The analysis by Citi also points to an increasing divergence between the economy in the U.K. and a stock market that has rallied since the start of the year.

"The U.K. equity market is not the U.K. economy. The ongoing consequences of a debt fueled boom deflating are low economic growth, low interest rates and greater chance of more non-standard monetary policy. Further weakness in sterling is a potential by-product," the research team at Citi said in a note on Thursday.

Corporate earnings have recovered to their pre-crisis peaks, Citi said, whereas gross domestic product (GDP), which contracted 0.3 percent in the last quarter - is still around 4 percent below the peak of 2008.

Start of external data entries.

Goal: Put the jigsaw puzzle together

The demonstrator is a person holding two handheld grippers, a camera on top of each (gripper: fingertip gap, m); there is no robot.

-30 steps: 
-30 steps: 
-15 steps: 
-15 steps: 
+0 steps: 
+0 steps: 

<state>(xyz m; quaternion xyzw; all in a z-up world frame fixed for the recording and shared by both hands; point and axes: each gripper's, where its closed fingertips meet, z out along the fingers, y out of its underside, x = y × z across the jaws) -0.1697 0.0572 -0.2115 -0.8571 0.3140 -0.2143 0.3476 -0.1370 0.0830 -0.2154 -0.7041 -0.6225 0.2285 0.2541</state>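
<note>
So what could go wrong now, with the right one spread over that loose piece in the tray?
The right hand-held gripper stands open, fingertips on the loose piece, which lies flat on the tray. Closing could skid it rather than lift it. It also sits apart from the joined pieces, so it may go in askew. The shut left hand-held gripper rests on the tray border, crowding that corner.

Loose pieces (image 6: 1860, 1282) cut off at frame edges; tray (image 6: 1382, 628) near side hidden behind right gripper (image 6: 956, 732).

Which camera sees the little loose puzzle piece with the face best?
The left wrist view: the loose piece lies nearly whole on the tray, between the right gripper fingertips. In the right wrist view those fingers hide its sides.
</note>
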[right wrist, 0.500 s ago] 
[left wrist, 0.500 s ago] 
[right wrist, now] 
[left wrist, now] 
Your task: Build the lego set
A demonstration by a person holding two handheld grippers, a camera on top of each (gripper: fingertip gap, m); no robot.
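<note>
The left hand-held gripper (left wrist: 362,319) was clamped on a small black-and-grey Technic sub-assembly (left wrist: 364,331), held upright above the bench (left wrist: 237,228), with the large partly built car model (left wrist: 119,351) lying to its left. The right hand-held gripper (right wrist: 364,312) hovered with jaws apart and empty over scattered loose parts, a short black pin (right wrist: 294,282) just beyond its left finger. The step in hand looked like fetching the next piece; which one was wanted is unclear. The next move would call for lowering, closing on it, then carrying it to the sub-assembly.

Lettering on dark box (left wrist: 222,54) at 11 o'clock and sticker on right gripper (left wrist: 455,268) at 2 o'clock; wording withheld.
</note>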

"The major reason for the difference is the exposure of the equity market to the recovery in global economic growth," it said. With Europe and U.S. growth remaining sluggish, economies with exposure to emerging markets are set to outperform. But according to research from Citi and the IMF, only 4 percent of the U.K.'s exports go to emerging markets.

(Read More: Pound Tumbles as UK Heads for Further QE)

But when it comes to the equity market, it's a completely different picture -- with 25 percent of U.K. equity market sales going to emerging markets.

"Clearly the U.K. equity market earnings are not dependent on the U.K. economy," Citi said.

(Read More: Long Haul Ahead for Britain's Struggling Economy)

According to Citi, previous trends during sterling weakness indicate that industrials, consumer services (which includes food and general retail, media and travel and leisure) and telcos have produced consistent outperformance.

Among the stocks that have a decent exposure to both the U.S. and emerging markets are Bunzl, Weir, Spectris, Reed and Compass, Citi said.